**Instructions for the task**:
Could you copy every record below exactly, leaving out the pictures?
[[ Data shown, beginning ]]
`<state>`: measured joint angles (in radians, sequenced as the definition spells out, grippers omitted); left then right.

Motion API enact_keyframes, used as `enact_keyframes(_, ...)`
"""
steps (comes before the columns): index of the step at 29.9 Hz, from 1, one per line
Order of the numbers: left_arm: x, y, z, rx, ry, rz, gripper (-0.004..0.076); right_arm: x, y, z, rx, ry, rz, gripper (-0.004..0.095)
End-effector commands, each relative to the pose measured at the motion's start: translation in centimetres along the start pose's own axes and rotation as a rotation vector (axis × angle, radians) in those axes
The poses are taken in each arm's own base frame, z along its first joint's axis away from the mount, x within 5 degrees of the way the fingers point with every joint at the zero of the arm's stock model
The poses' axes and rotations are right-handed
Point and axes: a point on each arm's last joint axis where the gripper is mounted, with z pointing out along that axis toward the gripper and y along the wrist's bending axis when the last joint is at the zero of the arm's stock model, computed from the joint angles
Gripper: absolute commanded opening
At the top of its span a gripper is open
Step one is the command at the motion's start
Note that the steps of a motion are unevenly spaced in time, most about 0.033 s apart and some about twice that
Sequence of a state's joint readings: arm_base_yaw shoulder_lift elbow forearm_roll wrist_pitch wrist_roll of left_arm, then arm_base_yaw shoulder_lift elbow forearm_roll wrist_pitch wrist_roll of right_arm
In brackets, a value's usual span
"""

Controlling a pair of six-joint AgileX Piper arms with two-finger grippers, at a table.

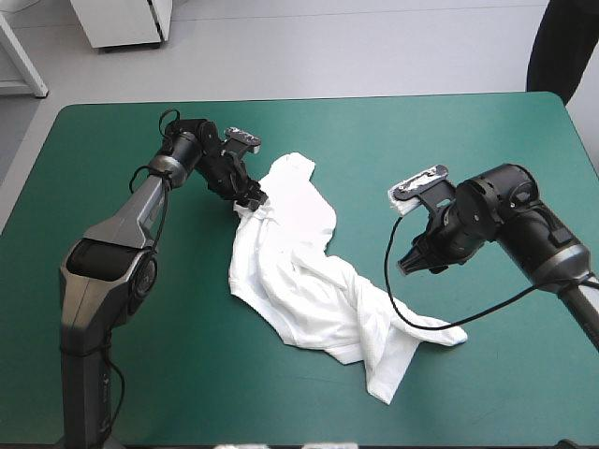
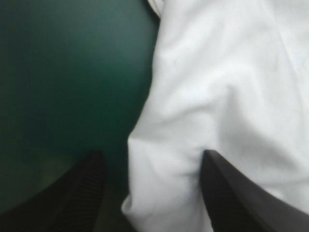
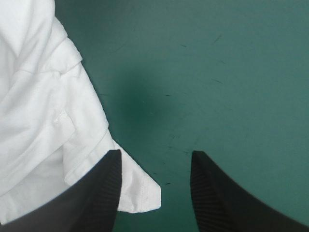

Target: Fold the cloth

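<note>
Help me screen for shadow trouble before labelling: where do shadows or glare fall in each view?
High view: even light, no glare on the white short-sleeved T-shirt, faint shadow in its folds. Left wrist view: the teal-green table cover beside it lies in deep shade. Right wrist view: a soft dark patch of shadow on the cover ahead of the right end effector.

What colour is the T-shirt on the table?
The T-shirt is plain white, with no pattern; the high view shows it best.

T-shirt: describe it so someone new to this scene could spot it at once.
On the teal-green table cover, look at the middle. The T-shirt lies there crumpled, stretching from the left gripper toward the near right. It is the only cloth there, white against the green.
</note>
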<state>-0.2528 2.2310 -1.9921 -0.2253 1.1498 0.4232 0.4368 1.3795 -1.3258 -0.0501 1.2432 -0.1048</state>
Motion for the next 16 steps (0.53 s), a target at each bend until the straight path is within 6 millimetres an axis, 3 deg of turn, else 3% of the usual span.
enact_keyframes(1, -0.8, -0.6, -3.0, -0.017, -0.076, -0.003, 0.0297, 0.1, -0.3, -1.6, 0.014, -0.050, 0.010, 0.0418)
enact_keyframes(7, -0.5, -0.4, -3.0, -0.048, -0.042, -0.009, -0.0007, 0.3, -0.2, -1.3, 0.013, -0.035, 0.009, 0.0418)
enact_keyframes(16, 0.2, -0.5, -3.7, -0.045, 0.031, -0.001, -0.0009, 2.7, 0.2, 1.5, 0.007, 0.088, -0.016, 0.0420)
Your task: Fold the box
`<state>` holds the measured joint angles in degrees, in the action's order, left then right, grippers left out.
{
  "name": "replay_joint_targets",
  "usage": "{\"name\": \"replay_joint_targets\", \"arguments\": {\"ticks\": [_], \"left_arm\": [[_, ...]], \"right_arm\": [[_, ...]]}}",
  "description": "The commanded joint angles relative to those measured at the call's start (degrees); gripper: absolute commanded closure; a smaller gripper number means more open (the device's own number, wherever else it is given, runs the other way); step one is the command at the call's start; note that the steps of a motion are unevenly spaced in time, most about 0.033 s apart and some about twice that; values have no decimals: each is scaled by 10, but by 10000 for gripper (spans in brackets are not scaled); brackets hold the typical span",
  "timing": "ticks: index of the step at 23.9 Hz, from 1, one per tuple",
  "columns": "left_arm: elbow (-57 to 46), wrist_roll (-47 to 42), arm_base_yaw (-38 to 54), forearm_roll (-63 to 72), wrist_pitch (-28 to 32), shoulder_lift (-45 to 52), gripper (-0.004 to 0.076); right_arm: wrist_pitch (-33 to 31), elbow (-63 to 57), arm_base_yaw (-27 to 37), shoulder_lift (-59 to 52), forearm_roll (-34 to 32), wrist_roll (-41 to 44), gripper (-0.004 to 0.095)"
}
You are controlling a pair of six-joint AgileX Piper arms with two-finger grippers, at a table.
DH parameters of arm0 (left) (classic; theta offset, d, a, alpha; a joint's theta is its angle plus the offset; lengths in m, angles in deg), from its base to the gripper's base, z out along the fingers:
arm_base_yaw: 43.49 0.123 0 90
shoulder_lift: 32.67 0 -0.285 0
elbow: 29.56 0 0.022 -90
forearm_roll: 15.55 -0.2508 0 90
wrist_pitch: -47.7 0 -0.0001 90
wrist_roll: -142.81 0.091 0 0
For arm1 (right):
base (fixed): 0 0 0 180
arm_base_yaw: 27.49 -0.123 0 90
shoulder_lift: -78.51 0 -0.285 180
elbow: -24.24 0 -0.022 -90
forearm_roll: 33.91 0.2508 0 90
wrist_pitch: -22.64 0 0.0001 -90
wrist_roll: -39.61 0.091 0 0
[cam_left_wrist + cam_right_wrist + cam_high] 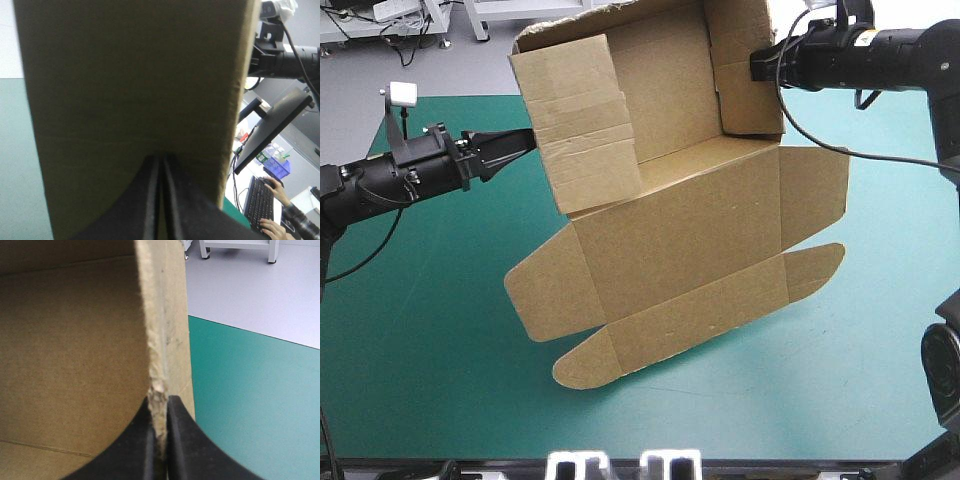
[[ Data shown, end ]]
**Reply to the task**:
`<state>`: measured joint angles (in radians, sequenced as the definition spells out, grippers omitted); left then right.

Motion API enact_keyframes, used as `enact_keyframes(_, ...)`
"""
steps (comes before the columns): index of the step at 29.9 Hz, from 1, one per line
Order of the numbers: left_arm: x, y, z, rx, ry, rz, gripper (-0.004..0.076); right_arm: x, y, z, rx, ry, rz, gripper (-0.004..0.095)
End-effector commands, each relative to the pose measured at the motion's start: translation in centimetres along the start pose's own axes and rotation as a rotation vector (axis × angle, radians) in those axes
The poses are taken in each arm's own base frame, z along its first joint's axis away from the mount, x within 5 degrees of the way the fingers point with every joint at the zero of the arm's stock model
The poses' axes and rotations are right-handed
Point and axes: a point on each arm's last joint axis where the gripper is mounted, with z pointing out along that axis toward the gripper and y along the wrist's bending axis when the last joint is at the zero of the arm's stock model, computed from the joint angles
Gripper: absolute commanded opening
At the top of its span a gripper is open
Step one is the command at the motion's start
Note that the steps of a motion are unevenly spaced in time, most about 0.033 s apart and some about twice that
Sequence of a state's joint readings: arm_base_yaw shoulder_lift elbow forearm_roll wrist_pitch wrist_roll of left_arm, then arm_base_yaw shoulder_lift elbow forearm_roll wrist_pitch wrist_roll of right_arm
In brackets, a value's usual span
"""

Controlling a pair of six-joint AgileX Piper arms with two-finger grippers, at a table.


Target: Fold the cloth

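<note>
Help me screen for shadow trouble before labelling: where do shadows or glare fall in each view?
High view: even light, no glare on the white short-sleeved T-shirt, faint shadow in its folds. Left wrist view: the teal-green table cover beside it lies in deep shade. Right wrist view: a soft dark patch of shadow on the cover ahead of the right end effector.

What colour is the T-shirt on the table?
The T-shirt is plain white, with no pattern; the high view shows it best.

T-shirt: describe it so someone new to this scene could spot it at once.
On the teal-green table cover, look at the middle. The T-shirt lies there crumpled, stretching from the left gripper toward the near right. It is the only cloth there, white against the green.
</note>
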<state>-0.2528 2.2310 -1.9921 -0.2253 1.1498 0.4232 0.4368 1.3795 -1.3258 -0.0501 1.2432 -0.1048</state>
Motion for the next 16 steps (0.53 s), a target at each bend until the straight path is within 6 millimetres an axis, 3 deg of turn, else 3% of the usual span.
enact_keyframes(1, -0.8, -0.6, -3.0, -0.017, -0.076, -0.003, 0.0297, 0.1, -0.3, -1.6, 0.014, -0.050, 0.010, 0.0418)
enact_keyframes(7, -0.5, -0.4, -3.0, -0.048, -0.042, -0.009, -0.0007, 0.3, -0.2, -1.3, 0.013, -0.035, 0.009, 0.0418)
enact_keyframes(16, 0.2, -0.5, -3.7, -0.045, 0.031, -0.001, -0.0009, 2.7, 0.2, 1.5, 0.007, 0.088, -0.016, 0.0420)
Your task: Fold the box
`<state>` holds the measured joint angles in degrees, in the action's order, left then right, grippers left out.
{
  "name": "replay_joint_targets",
  "usage": "{\"name\": \"replay_joint_targets\", \"arguments\": {\"ticks\": [_], \"left_arm\": [[_, ...]], \"right_arm\": [[_, ...]]}}",
  "description": "The commanded joint angles relative to those measured at the call's start (degrees); gripper: absolute commanded closure; a smaller gripper number means more open (the device's own number, wherever else it is given, runs the other way); step one is the command at the call's start; note that the steps of a motion are unevenly spaced in time, most about 0.033 s apart and some about twice that; values have no decimals: each is scaled by 10, but by 10000 for gripper (spans in brackets are not scaled); brackets hold the typical span",
  "timing": "ticks: index of the step at 23.9 Hz, from 1, one per tuple",
  "columns": "left_arm: elbow (-57 to 46), wrist_roll (-47 to 42), arm_base_yaw (-38 to 54), forearm_roll (-63 to 72), wrist_pitch (-28 to 32), shoulder_lift (-45 to 52), gripper (-0.004 to 0.076); right_arm: wrist_pitch (-33 to 31), elbow (-63 to 57), arm_base_yaw (-27 to 37), shoulder_lift (-59 to 52), forearm_roll (-34 to 32), wrist_roll (-41 to 44), gripper (-0.004 to 0.095)"
}
You are controlling a pair of six-joint AgileX Piper arms with two-finger grippers, at a table.
DH parameters of arm0 (left) (classic; theta offset, d, a, alpha; a joint's theta is its angle plus the offset; lengths in m, angles in deg), from its base to the gripper's base, z out along the fingers:
arm_base_yaw: 43.49 0.123 0 90
shoulder_lift: 32.67 0 -0.285 0
elbow: 29.56 0 0.022 -90
forearm_roll: 15.55 -0.2508 0 90
wrist_pitch: -47.7 0 -0.0001 90
wrist_roll: -142.81 0.091 0 0
For arm1 (right):
base (fixed): 0 0 0 180
arm_base_yaw: 27.49 -0.123 0 90
shoulder_lift: -78.51 0 -0.285 180
elbow: -24.24 0 -0.022 -90
forearm_roll: 33.91 0.2508 0 90
wrist_pitch: -22.64 0 0.0001 -90
wrist_roll: -39.61 0.091 0 0
[cam_left_wrist + cam_right_wrist + cam_high] 

This exercise requires no further response.